White spots, otherwise known as "icy inclusions", also have a significant negative effect. These inclusions can cause a milky, opaque, or a cloudy area in the stone. A white inclusion can affect the overall visual clarity of the diamond.
Left: 0.51, Fancy Intense Blue with white feather on the table.
Right: 0.61, Fancy Vivid Purplish-Pink, Princess, I1 With White feather and White Crystals Inclusions throughout the diamond.
The affect of the inclusions on the appearance of the stone depends entirely on what type, what color (of both the inclusion and the diamond), and the location of imperfections identified in the diamond.
Location, Location, Location
Inclusions that appear along the girdle or in the pavilion of the stone are in higher demand than those that are located in the table of the diamond. An inclusions found in the table of the stone is most often more noticeable than those that may appear within the facets of the stone. Also, once placed in a piece of jewellery, imperfections along the girdle or in the pavilion may not be as noticeable and be somewhat hidden by the setting in which the diamond sits.
When considering adding a stone to your collection, the 4Cs (Carat, Clarity, Color, and Cut) are the main factors that should be concentrated on when assessing the stones. Carat we know refers to the weight of the diamond. Color is actually derived from the purity of various compound elements. Cut describes the art and style of how the gemologist cut the stone. But what really is the definition of Clarity?
The actual definition of what diamond clarity is, basically describes the diamond's overall appearance in relation to the number of both internal and external imperfections in the stone. Each stone is assessed and then graded according to a standardized grading scale.
Clarity Grades (The Clarity Scale)
Diamond clarity is broken down to six categories, of which many contain a number of clarity grades.
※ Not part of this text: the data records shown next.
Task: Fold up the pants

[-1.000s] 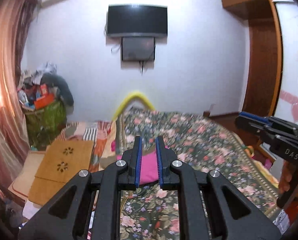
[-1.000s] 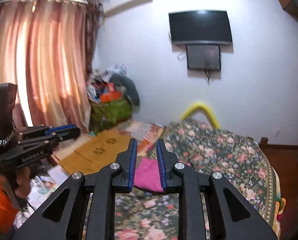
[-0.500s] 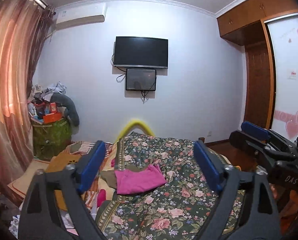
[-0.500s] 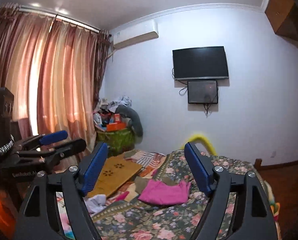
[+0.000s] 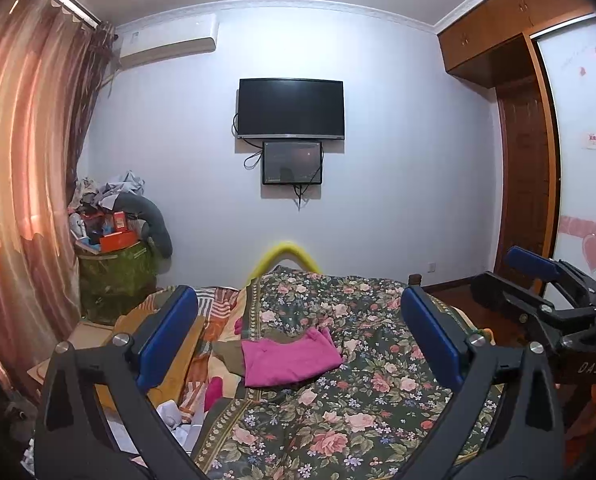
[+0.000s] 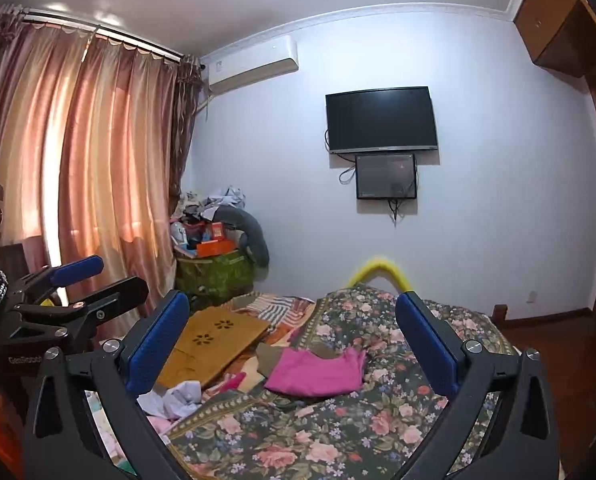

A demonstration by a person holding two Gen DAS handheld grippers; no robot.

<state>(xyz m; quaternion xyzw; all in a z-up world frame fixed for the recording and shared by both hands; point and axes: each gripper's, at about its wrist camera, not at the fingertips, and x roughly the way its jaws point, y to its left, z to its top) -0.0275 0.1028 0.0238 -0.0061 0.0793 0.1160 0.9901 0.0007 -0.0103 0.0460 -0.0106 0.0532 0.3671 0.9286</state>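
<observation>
A: Where do the pink pants lie from the tools?

B: Ahead of both, on the floral bedspread, folded into a flat packet toward the bed's left edge, about midway down its length. Neither tool touches them; both hang well short, on the near side.

A: And the tools themselves?

B: The left tool has its jaws opening, spread wide, with nothing pressed by the blue pads; the packet only shows through the gap, far beyond it. The right tool is likewise opening, wide, empty.

A: Which one is nearer?

B: Hard to call. In the left view the packet sits nearly dead centre between the pads; in the right view it sits a little right of centre. I judge the left tool the more squarely lined up, though the pants look about equally far from each.

A: The long axis?

B: It runs across the bed, from the left edge toward the middle, roughly square to the line both tools point along. An olive cloth peeks out at the packet's far left corner.

A: So what remains?

B: The pants look folded already; any further fold would need a straight reach forward.
</observation>
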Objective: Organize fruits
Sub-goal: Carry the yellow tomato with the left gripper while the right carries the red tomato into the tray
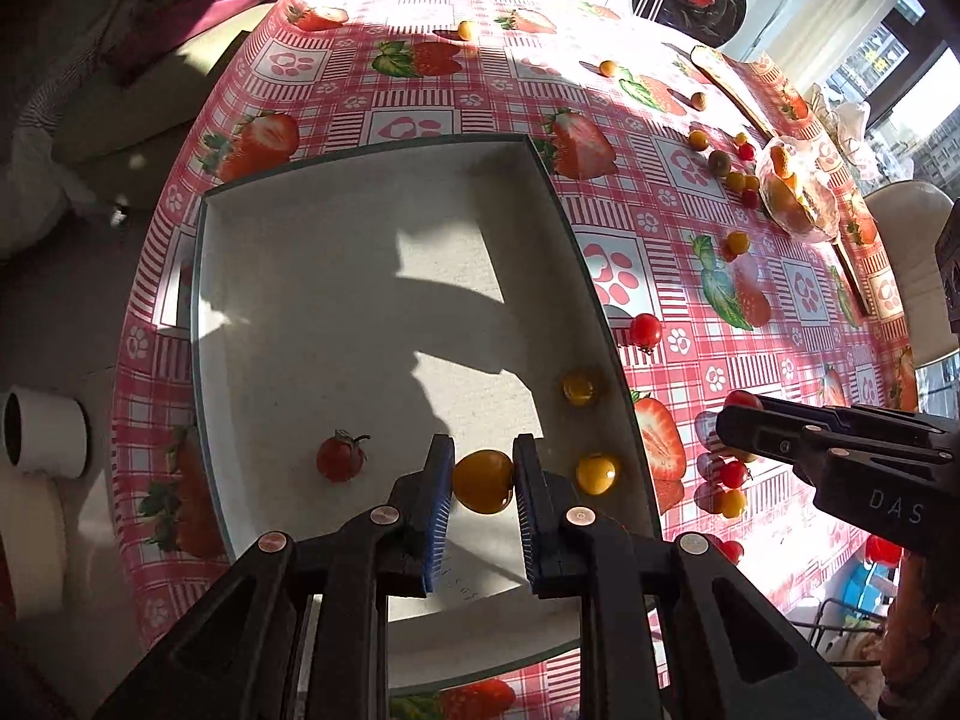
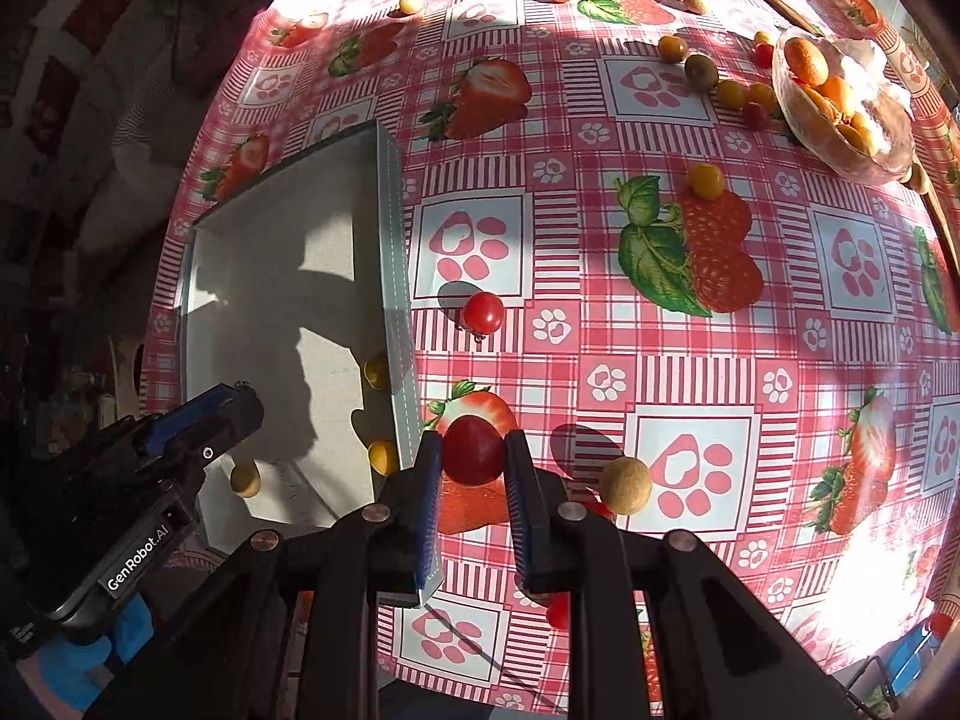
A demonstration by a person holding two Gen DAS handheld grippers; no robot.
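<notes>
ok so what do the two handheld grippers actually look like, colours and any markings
Both are matte black, with angular linkage arms joined by round silver pivot pins. The left gripper and right gripper each have two flat fingers faced with blue ribbed pads. Seen from the other wrist camera, the left body carries a white "GenRobot.AI" label and blue parts at its base; the right body shows the pale letters "DAS". No cables or sleeves visible.

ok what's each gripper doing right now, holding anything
left gripper: shut on a yellow tomato, over the tray.
right gripper: shut on a red tomato, over the tablecloth.
</notes>
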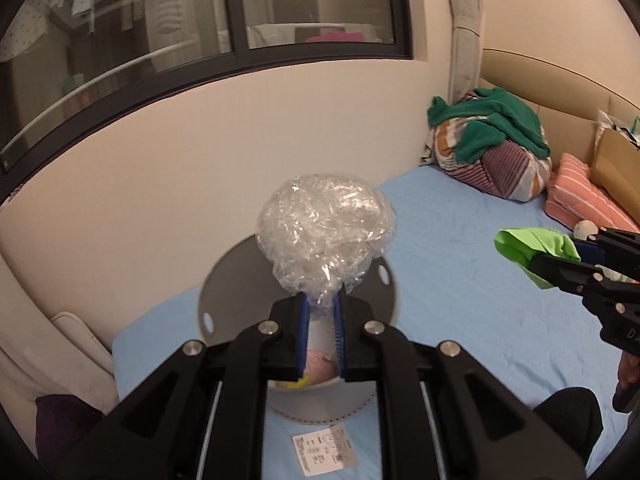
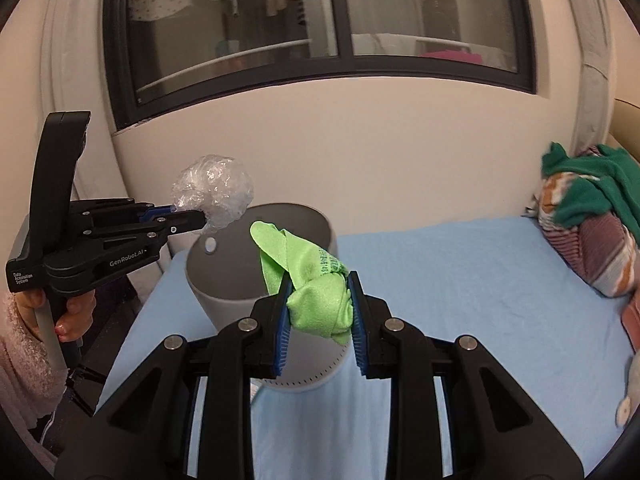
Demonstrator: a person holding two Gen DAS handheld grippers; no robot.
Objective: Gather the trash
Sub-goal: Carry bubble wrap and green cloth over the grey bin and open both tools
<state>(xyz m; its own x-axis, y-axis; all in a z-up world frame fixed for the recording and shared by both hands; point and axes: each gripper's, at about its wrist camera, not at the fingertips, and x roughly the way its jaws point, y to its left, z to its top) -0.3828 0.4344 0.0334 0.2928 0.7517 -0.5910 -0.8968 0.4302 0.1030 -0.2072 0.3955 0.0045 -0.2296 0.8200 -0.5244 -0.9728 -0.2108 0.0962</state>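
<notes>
My left gripper [image 1: 320, 300] is shut on a crumpled ball of clear plastic wrap [image 1: 326, 234] and holds it over the open grey trash bin [image 1: 224, 276] that stands on the blue bed. In the right wrist view the left gripper [image 2: 202, 218] holds the clear plastic wrap [image 2: 214, 196] above the grey trash bin's [image 2: 240, 280] left rim. My right gripper [image 2: 320, 300] is shut on a crumpled bright green wrapper [image 2: 316, 300], just in front of the bin. The green wrapper [image 1: 532, 246] and right gripper [image 1: 560, 256] show at the right of the left wrist view.
The blue bed sheet [image 1: 460, 300] fills the right side. A pile of clothes and bedding [image 1: 492, 148] lies at the headboard, with a striped pink pillow [image 1: 584, 196] and a cardboard box [image 1: 616, 160]. A paper label [image 1: 326, 452] lies near the bin. A wall with a window is behind.
</notes>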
As the clarity grades move along the scale to a lower clarity grade, the overall value of the diamond decreases. Still, even though the clarity grade may drop, it might not necessarily affect the unmagnified appearance of the stone.
The table below defines the various levels of clarity in the GIA clarity scale for both white and color diamonds:
Color Diamond Clarity Scale.
||Flawless: No inclusions under 10x. A stone that is completely flawless. This is an extremely rare find.
||Internally Flawless: No internal imperfections. A stone that has no internal flaws at all but does have surface flaws. Also, an extremely rare find.
||Very Very Slightly Included: A stone with very minute internal inclusions that are extremely difficult to see under a 10X magnification.
||Very Slightly Included: A stone with very minor internal inclusions that range from difficult to somehwat easy see under a 10X magnification.
||Slightly Included: A stone that has imperfections visible under X10 magnification and may be visible with the unaided eye.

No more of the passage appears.